Johnson showed her flair for mathematics at a particularly young age, racing ahead of her peers in the subject. At 18, Johnson went to further study mathematics at West Virginia State College. In 1952, Johnson secured a role at the National Advisory Committee for Aeronautics, and in 1958, NACA was overtaken by NASA. During her time at NASA, Johnson’s role was to calculate the trajectories of flights, ensuring the success of each mission. Working in this role for three decades, Johnson was responsible for the success of many significant space missions, and is significantly the first African-American woman to work as a NASA scientist.

Bessie Coleman

Aviatrix, (1892-1926)


Nicknamed ‘Brave Bessie’ and ‘Queen Bess’, Bessie Coleman was determined to become a pilot. Coleman was spurred on to pursue this career choice after hearing stories from her brothers about their service in the military, and being told by her brother John who served in France, “I know something that French women do that you’ll never do – fly! After hearing this, Coleman was adamant that she would achieve her goal, and wanted to earn a pilots license, but found that this was difficult to achieve in America, where African Americans and women were not allowed into flying schools. Despite discrimination limiting her choices, Coleman refused to give up, and headed to France in 1919 to earn a license at the Caudron School of Aviation.

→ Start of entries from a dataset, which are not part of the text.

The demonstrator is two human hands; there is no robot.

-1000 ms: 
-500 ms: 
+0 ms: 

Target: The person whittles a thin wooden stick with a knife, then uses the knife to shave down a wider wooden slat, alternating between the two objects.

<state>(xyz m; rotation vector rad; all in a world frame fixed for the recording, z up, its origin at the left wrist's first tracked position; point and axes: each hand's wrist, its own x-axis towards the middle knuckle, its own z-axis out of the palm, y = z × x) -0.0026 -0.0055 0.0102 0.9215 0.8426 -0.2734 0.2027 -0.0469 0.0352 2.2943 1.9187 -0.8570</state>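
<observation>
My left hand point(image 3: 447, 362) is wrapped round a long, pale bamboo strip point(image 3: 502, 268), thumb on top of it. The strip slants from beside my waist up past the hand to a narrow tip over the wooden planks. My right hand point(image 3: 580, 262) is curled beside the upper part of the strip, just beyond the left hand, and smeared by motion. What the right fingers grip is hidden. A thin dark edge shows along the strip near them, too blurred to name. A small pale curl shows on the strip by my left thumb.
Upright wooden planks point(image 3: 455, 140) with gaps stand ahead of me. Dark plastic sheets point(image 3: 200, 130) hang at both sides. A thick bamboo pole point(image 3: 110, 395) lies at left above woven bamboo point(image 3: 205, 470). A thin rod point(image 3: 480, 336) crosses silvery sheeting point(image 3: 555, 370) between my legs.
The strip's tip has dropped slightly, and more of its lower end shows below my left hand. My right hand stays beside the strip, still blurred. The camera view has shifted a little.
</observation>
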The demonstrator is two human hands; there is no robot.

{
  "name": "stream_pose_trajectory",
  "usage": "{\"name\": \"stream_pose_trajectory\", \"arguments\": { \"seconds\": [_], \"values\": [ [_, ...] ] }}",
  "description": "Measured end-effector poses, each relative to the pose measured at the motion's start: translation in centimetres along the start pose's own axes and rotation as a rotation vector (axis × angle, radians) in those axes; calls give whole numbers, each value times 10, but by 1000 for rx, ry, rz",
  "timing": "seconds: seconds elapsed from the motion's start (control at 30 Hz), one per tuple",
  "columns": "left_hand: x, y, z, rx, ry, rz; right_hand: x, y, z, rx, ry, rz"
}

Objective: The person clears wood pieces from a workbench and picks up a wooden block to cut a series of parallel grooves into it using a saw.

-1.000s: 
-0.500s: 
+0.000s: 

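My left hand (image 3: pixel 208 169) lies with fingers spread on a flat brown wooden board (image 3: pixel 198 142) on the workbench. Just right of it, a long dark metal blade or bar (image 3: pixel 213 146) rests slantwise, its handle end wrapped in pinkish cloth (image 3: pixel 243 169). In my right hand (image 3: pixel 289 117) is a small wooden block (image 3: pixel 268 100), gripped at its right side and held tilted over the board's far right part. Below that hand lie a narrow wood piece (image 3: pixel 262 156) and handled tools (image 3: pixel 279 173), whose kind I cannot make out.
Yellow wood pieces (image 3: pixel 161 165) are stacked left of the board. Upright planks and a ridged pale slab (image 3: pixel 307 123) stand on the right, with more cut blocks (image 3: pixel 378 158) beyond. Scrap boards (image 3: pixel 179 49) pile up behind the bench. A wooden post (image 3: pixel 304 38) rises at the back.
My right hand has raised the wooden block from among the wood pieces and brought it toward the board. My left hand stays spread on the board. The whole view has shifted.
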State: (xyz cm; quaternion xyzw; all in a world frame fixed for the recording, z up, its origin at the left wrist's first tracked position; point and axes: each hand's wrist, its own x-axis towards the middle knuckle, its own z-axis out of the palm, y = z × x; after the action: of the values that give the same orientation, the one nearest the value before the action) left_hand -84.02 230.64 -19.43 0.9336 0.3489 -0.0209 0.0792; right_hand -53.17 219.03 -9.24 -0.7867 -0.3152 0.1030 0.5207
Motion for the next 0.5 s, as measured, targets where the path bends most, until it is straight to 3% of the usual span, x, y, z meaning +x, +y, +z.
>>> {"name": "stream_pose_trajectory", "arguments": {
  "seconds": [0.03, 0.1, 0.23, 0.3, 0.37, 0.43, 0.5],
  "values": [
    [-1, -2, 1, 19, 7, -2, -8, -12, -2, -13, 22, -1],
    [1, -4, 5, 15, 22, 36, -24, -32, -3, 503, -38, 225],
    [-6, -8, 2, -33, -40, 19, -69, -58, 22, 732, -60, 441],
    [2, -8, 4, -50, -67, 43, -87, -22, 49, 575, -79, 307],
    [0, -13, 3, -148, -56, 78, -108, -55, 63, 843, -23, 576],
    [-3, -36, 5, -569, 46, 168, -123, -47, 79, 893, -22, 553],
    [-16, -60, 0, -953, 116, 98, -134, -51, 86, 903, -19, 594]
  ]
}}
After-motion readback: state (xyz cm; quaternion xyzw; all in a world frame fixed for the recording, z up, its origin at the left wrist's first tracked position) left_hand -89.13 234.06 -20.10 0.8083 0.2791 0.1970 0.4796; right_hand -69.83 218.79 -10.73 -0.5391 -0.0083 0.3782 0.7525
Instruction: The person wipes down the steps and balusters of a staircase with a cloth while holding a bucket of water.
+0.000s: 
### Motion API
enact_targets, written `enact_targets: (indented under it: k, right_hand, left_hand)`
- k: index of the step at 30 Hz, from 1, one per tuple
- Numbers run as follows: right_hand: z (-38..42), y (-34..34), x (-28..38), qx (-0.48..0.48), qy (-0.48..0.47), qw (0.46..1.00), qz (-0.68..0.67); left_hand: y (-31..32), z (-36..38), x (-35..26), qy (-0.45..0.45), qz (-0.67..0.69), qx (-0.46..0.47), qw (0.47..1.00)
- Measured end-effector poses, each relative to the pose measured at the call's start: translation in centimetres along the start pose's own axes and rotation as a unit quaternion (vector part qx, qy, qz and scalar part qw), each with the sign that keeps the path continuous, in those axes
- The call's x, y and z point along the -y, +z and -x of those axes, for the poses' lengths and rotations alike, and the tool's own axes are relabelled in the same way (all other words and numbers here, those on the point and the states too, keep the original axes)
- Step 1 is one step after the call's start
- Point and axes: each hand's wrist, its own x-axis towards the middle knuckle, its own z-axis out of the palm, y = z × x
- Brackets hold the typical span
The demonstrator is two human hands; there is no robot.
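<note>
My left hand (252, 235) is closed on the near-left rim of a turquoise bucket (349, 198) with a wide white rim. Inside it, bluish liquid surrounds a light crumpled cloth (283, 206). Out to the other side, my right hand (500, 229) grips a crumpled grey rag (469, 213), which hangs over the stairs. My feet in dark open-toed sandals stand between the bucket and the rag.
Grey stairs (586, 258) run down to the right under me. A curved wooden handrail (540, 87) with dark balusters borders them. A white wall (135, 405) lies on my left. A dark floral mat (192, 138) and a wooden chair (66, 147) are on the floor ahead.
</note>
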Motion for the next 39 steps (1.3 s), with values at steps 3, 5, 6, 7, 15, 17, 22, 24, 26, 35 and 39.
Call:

Two years later, Coleman became the first African American and the first woman to earn a pilot’s license and complete a public flight, showing that women can achieve their goals and, with determination, push through the confines set by society.

Katie Bouman

Computer Scientist, (1989)


It’s likely that you seen the first ever image of the black hole that went viral last year, but did you know who was behind it? At 29 years old, Katie Bouman headed the formation of an algorithm that resulted in the visualisation of an outer space phenomenon that had once remained a mystery. Bouman’s groundbreaking contribution demonstrates just how capable women are of impacting the world and making discoveries that will change our outlook forever.